■ ACTIVITY ■
Keep to one stretch of the data below, the lines from the one with "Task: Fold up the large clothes" up to and including the one with "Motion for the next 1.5", and return that stretch exactly.

■ DATA EXTRACT ■
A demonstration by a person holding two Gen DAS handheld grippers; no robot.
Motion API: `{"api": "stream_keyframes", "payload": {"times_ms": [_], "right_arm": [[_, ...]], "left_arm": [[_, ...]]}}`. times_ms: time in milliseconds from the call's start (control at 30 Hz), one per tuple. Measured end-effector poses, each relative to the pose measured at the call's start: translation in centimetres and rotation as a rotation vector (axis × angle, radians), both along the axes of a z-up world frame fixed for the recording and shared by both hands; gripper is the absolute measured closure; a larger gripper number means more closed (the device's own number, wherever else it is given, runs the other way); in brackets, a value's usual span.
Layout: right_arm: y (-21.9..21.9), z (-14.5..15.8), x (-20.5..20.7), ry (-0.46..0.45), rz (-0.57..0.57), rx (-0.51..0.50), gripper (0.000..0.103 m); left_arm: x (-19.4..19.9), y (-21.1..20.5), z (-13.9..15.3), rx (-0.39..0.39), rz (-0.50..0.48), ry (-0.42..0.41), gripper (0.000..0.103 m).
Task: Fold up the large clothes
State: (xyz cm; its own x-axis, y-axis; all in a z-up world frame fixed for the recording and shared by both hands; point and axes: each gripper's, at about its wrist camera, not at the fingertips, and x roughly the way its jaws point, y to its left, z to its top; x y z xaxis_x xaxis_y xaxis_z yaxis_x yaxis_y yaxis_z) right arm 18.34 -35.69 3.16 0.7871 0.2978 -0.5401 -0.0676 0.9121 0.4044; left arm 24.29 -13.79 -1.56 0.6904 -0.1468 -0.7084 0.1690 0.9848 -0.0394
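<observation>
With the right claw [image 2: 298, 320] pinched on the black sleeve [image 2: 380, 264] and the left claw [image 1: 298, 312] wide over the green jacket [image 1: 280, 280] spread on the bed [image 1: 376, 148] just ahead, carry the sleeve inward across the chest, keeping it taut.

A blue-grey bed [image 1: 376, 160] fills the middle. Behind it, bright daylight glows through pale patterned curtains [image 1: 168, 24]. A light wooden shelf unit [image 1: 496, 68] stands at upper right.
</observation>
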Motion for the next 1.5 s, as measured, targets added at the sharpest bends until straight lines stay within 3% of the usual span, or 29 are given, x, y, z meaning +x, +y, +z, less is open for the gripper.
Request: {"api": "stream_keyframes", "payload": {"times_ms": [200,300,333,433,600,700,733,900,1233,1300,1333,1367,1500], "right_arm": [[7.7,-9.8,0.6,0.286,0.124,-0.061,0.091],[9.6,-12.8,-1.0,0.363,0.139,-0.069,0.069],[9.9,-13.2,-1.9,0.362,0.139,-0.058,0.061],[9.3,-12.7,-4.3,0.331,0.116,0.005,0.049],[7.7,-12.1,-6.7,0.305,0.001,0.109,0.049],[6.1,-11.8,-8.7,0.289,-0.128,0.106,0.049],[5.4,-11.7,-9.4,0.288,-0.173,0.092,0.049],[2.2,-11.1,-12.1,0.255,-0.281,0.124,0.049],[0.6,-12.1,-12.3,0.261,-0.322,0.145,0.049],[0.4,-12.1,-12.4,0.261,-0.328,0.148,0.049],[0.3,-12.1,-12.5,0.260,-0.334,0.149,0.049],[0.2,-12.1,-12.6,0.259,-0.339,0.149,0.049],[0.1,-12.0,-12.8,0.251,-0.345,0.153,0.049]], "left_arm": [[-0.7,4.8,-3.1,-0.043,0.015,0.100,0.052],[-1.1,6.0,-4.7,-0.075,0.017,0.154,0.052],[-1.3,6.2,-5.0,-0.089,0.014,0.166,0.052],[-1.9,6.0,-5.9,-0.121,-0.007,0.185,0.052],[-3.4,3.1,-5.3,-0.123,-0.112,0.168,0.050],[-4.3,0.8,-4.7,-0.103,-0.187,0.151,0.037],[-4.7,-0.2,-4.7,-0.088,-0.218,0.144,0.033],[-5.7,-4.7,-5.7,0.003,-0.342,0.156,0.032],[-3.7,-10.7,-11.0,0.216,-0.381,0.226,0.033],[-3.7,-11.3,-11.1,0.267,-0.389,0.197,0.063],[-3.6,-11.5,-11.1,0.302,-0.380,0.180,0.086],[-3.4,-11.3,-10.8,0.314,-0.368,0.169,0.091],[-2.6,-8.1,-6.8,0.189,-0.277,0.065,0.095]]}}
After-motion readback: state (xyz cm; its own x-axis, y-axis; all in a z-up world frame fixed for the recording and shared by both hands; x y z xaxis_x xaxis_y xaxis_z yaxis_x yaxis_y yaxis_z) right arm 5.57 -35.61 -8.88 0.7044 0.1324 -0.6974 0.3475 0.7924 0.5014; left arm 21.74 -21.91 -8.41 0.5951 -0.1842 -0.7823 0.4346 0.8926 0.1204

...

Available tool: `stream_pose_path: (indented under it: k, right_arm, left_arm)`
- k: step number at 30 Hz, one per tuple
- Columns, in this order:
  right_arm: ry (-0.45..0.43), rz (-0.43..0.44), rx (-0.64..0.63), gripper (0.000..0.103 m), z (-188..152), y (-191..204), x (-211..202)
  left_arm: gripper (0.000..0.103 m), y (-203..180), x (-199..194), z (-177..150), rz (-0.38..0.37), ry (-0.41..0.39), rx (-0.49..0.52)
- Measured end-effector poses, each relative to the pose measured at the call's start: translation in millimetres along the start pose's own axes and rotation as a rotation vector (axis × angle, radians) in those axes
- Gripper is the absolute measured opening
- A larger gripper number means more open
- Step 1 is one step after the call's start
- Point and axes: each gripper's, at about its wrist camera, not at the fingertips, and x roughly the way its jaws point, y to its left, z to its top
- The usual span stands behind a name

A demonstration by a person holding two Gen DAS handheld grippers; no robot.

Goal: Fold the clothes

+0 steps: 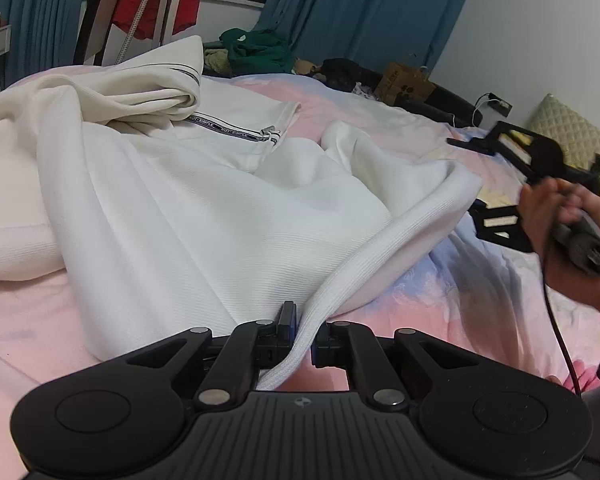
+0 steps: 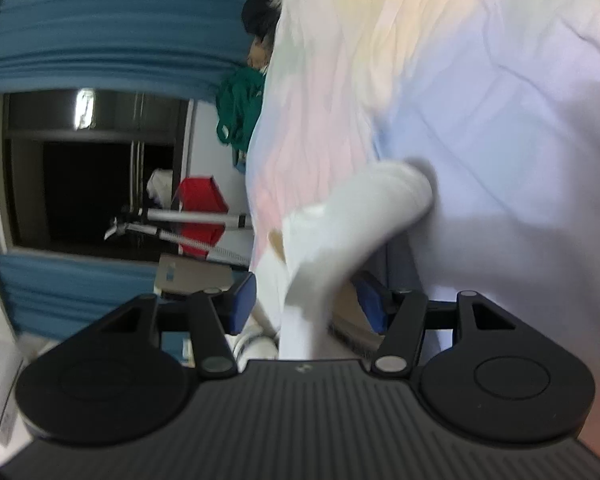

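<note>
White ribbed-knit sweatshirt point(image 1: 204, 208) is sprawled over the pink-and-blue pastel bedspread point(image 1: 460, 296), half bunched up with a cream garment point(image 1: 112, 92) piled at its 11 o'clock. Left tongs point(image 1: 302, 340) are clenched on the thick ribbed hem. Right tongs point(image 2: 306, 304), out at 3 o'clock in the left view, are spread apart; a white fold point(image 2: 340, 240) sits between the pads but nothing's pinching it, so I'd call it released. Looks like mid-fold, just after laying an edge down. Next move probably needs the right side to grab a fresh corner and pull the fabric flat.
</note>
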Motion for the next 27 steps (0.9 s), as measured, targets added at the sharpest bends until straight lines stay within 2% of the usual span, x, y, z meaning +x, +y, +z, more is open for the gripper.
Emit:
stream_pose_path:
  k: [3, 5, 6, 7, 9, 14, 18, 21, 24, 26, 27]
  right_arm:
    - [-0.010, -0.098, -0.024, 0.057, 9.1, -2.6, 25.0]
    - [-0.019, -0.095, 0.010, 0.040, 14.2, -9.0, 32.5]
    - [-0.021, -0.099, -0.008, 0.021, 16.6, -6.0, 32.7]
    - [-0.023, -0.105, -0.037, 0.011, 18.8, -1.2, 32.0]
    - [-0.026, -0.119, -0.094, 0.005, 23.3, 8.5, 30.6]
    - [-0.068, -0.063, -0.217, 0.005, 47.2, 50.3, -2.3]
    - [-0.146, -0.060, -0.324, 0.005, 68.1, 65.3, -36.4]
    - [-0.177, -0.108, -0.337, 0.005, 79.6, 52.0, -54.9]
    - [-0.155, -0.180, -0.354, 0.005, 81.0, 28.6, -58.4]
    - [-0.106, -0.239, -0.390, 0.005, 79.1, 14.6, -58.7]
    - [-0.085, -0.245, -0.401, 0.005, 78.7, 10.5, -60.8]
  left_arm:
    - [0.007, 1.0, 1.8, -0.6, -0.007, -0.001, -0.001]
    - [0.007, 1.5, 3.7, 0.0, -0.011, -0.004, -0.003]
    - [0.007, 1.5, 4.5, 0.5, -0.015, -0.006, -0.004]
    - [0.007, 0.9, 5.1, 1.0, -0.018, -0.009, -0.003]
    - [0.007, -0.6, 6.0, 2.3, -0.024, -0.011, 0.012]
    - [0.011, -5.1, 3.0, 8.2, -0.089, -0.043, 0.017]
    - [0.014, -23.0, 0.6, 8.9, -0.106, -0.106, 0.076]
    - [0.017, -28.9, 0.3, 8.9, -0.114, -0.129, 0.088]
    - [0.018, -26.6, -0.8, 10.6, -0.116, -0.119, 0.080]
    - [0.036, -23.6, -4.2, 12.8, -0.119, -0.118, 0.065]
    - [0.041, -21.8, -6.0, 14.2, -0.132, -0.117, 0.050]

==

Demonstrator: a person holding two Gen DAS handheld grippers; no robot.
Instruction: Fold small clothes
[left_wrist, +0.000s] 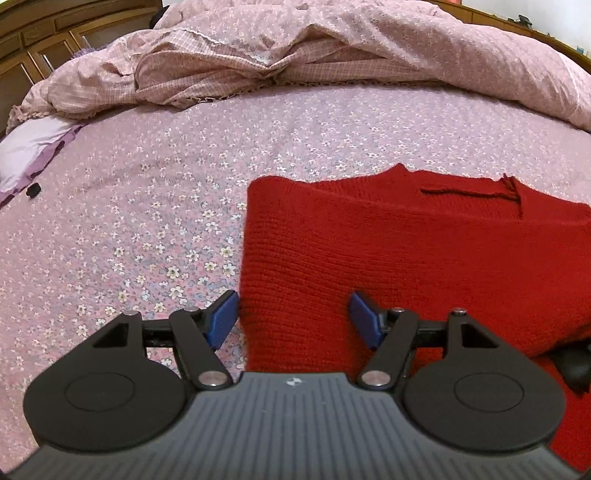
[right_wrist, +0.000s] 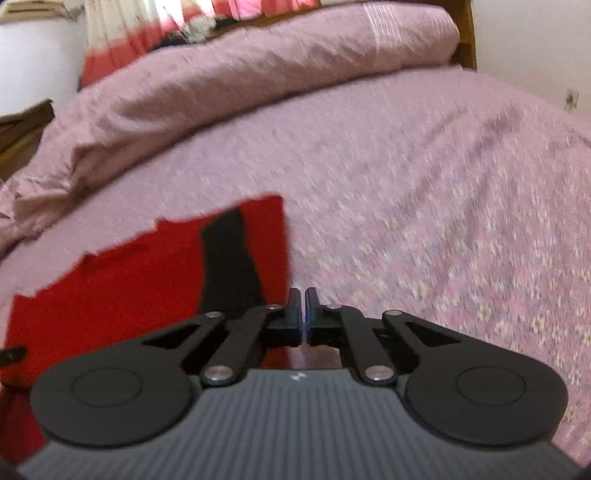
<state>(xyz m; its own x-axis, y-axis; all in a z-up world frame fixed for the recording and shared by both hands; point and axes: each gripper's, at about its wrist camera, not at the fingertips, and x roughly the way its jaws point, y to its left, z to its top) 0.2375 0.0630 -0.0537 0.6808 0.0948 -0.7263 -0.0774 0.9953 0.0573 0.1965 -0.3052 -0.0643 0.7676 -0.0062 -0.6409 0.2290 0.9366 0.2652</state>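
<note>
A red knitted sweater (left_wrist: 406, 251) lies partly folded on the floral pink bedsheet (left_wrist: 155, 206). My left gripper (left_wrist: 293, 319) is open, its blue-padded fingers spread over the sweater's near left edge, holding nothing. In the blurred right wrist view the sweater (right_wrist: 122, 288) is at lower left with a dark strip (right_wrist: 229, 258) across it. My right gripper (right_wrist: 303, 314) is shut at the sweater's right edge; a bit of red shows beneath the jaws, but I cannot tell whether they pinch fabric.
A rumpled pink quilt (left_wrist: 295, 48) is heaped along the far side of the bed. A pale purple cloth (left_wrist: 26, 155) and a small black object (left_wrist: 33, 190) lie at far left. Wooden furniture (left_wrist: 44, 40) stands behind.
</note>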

■ RESULT FOR THIS TASK ■
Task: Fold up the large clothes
State: (xyz cm; its own x-axis, y-axis; all in a z-up world frame fixed for the recording and shared by both hands; point and axes: each gripper's, at about its wrist camera, not at the fingertips, and x roughly the way its jaws point, y to its left, z to its top; x y z xaxis_x xaxis_y xaxis_z yaxis_x yaxis_y yaxis_z) right arm 18.34 -35.69 3.16 0.7871 0.2978 -0.5401 -0.0676 0.9121 0.4044; left arm 24.29 -13.79 -1.56 0.6904 -0.1468 -0.7084 0.1690 0.9848 -0.0394
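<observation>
With the right claw [image 2: 298, 320] pinched on the black sleeve [image 2: 380, 264] and the left claw [image 1: 298, 312] wide over the green jacket [image 1: 280, 280] spread on the bed [image 1: 376, 148] just ahead, carry the sleeve inward across the chest, keeping it taut.

A blue-grey bed [image 1: 376, 160] fills the middle. Behind it, bright daylight glows through pale patterned curtains [image 1: 168, 24]. A light wooden shelf unit [image 1: 496, 68] stands at upper right.
</observation>
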Motion for the next 1.5 s, as measured, targets added at the sharpest bends until straight lines stay within 3% of the usual span, or 29 are given, x, y, z meaning +x, +y, +z, less is open for the gripper.

That finishes the answer to the exercise.